# Building the 125G.



## THEKING (Mar 16, 2009)

So this is the 125g i have ben tryin to build for the last couple weeks.Also my own UGJ system what do you all think about it not bad for a fist timer spending a little under $200 bucks right oh ya BRAND NEW EVERYTHING 































=D>
SORRY ABOUT THE FIRST POST DIDNT HIT ENTER


----------



## I3lazd (Dec 29, 2008)

Lookin good can't wait to see it in action. Nice DIY stand that thing is amazingly sturdy.


----------



## under_control (Jan 9, 2008)

I3lazd said:


> Lookin good can't wait to see it in action. Nice DIY stand that thing is amazingly sturdy.


I disagree. The legs should be tied together on the bottom. That is a disaster in the making.


----------



## I3lazd (Dec 29, 2008)

dude no way that thing is solid steel welded together it is not going to have any problems.
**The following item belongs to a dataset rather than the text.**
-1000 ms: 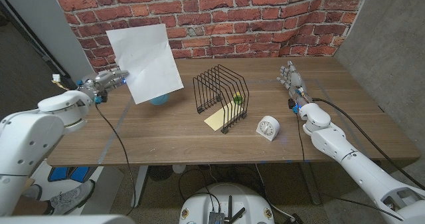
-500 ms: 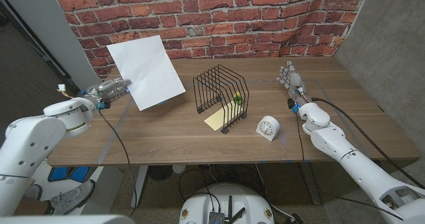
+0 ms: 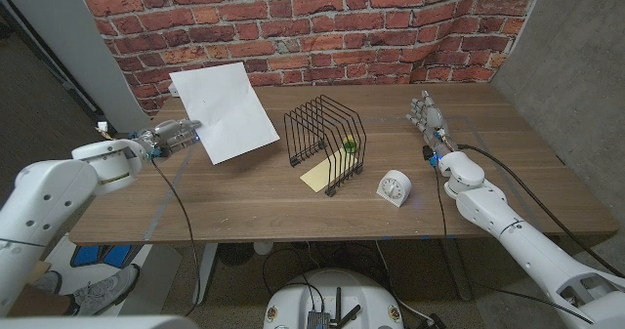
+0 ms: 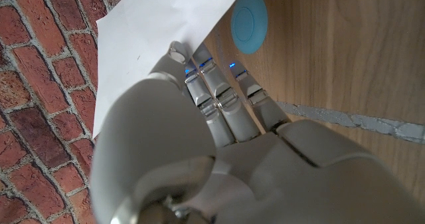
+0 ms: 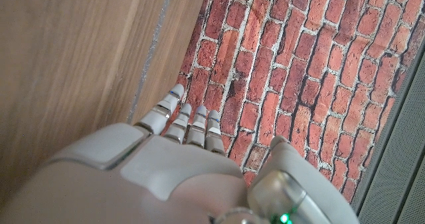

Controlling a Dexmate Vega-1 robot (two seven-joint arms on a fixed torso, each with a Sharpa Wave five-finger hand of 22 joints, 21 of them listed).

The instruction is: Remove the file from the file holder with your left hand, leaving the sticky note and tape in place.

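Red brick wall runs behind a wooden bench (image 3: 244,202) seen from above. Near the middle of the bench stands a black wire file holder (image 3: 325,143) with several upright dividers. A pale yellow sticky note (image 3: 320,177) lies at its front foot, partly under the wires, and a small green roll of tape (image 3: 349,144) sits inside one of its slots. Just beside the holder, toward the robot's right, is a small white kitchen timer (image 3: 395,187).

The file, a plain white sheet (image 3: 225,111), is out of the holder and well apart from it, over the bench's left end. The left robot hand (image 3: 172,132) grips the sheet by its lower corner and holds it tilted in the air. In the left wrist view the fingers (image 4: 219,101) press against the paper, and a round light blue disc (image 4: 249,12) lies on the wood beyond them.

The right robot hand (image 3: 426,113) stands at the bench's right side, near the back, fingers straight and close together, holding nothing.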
You could park on top of that thing. It has 6 steel braces on the top.


----------



## I3lazd (Dec 29, 2008)

I do see were your concern is if it were pushed from the sides it may collapse. That would be an easy fix to make sure its safe, I guess that is a good suggestion after thinking about it. I retract my previous statement


----------



## THEKING (Mar 16, 2009)

do you really think that even if you pushed it from the side it would collapse those are like three and a half inch steel legs if you think that would happen then what should i do to fix it cause it is pretty sturdy :-?


----------



## under_control (Jan 9, 2008)

Tie the bottom legs together. You get that a 125 gallon tank full will weight close to 1000 lbs, right? Physics is working against you by creating huge levers (each leg) so that even smaller side to side movement could be dangerous.

Sure, you will 'likely' be ok. Do you want to sleep at night based on "probably" or definitely?

Run a piece in a rectangle around the interior of the bottom, just above the ground.


----------



## iceblue (Apr 27, 2004)

Some 4" angled gussets welded from the legs to the top would be more then enough to hold the legs in place.


----------



## THEKING (Mar 16, 2009)

So my I am having my friend take it and weld 4 support bars 1 to each leg that way i don't have any problems with it but you must say that the stand is not bad for being free and the whole set up including tank was only $200.00 that is a hard deal but thanks for the opinions fellas will post pics when stand gets back from my friends shop and it is filled. =D>


----------



## Hurriken (Jan 13, 2006)

I agree and now you just made it better. I think it's a nice looking stand. What are you going to put in it?


----------



## I3lazd (Dec 29, 2008)

He didn't need the weld the guy at the LFS said his stand was way more than sufficient and he is stalking it with Malawi Haps. and peacocks. His internet is currently down.


----------



## scottiefish (Jun 28, 2006)

havin many years of welding experience, i think you could push the tank off before you would collapse the stand. of course, i'm assuming it is properly welded. :-? The center legs provide plenty of torsional support, and the design is more than enough to support the 2000 pounds of water and rock and glass. :thumb: plus it is a great looking stand. Only thing i would do is add the same angle steel to the short sides, and tie it in asthetically. (the angles that support the tank bottom perimeter.) Scott.


----------



## I3lazd (Dec 29, 2008)

Ya he already filled it and has it cycling so its too late to add anything more to the stand but it looks good in person. :thumb:


----------



## under_control (Jan 9, 2008)

I3lazd said:


> He didn't need the weld the guy at the LFS said his stand was way more than sufficient and he is stalking it with Malawi Haps. and peacocks. His internet is currently down.[/quote
> 
> I bet the guys at the lfs say that you can put 3 oscars in a 55, and that a pacu is a good fish for the average hobbyist.
> 
> Not my problem. I'm not going to end up with a ton of water on MY floor and an investment out the door. Something so simple to fix is just plain foolish to ignore.


----------



## I3lazd (Dec 29, 2008)

It doesnt need to be fixed it isn't broken and you dont know what you are talking about. I have talked to multiple people tha weld for a living and they all said that it is more than sturdy.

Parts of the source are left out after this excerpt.